Efforts in Italy are exemplary of the role that expert testimony can play in motivating legislative action. International human rights lawyer David Matas, one of the first researchers to investigate the reports of China’s organ harvesting in 2006, has provided testimony to legislative bodies around the world. In December of 2013, Matas presented information to the Italian Senate Extraordinary Commission for the Protection and Promotion of Human Rights. Three months later, the Italian Senate Commission passed a binding resolution to address the issue. The resolution declares that thousands of prisoners have died for their organs in China and includes the prosecution of organ traffickers, a call for further research of China’s organ harvesting and a proposal that training programs reconsider the training of Chinese doctors.
Catholics over the world took notice of Pope Francis’ involvement with planning policy against forced organ harvesting. The urgent concern over forced organ procurement of spiritual groups in China is now a central Christian issue. Pope Francis met with key members of The Transplantation Society traveling on behalf of the Declaration of Istanbul last month endorsing his support against organ harvesting and persecution of spiritual groups. Facilitating the meeting was the mayor of Rome, transplant surgeon Dr. Ignazio Marino, who trained at the Transplant Centre of the University of Cambridge and the University of Pittsburgh’s Starzl Transplantation Institute.
Background
In July 2006, China banned the buying and selling of human organs. Yet, this ban did not affect the Chinese government policy of routinely harvesting organs from prisoners, and selling them through the financially troubled military hospital system. This policy of organ procurement has its roots in China’s 1983 “Strike Hard” campaign that announced China would begin executing common criminals. With this new supply of corpses, China then created the law “Rules Concerning the Utilization of Corpses or Organs from Corpses from Executed Criminals.” This law allowed the government to use prisoners’ organs for transplantation. Yet, guidelines from the World Medical Association (WMA), the World Health Organization (WHO) and The Transplantation Society (TTS) stated that it is unethical to procure organs from executed prisoners. In October 2012, the WMA stated that “in jurisdictions where the death penalty is practiced, executed prisoners cannot be considered as organ and/or tissue donors.”
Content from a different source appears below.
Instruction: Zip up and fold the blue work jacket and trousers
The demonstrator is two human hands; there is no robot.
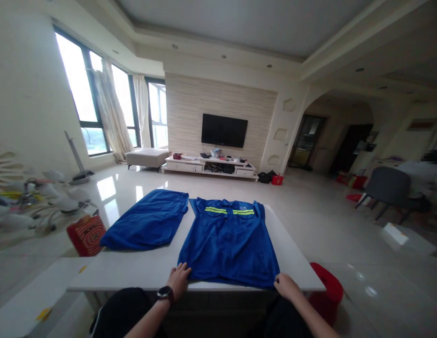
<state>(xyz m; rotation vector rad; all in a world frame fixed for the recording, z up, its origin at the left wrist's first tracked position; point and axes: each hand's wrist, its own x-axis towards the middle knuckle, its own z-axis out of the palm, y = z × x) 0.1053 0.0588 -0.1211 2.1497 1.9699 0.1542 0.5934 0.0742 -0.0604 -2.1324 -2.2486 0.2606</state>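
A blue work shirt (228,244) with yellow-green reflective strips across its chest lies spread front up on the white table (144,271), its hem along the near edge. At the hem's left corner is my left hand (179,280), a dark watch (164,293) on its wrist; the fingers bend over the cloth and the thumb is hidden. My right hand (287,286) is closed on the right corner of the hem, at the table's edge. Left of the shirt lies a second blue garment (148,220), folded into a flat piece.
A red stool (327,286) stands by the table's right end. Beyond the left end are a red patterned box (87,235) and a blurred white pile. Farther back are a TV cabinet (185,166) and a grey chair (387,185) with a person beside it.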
Securing evidence has been a challenge as China is known for its lack of transparency. Most of the reliable data comes from survivor reports, first hand witness reports, victims’ family members that have sought asylum outside of China, and Chinese healthcare professionals.
The extreme persecution of ethnic and spiritual groups in China, such as Christians, Tibetans, Uighurs and the Falun Gong, the latter being by far the largest persecuted group, and the arrests of political dissidents and democracy fighters, created a huge population of prisoners of conscience in China’s prisons. This convenient, illegal bank of live organs exists in a jurisdiction without the rule of law. Reports of the abuse leaked from behind the iron curtain after 2006 when investigators and human rights watchdogs had enough compelling evidence to demand action globally.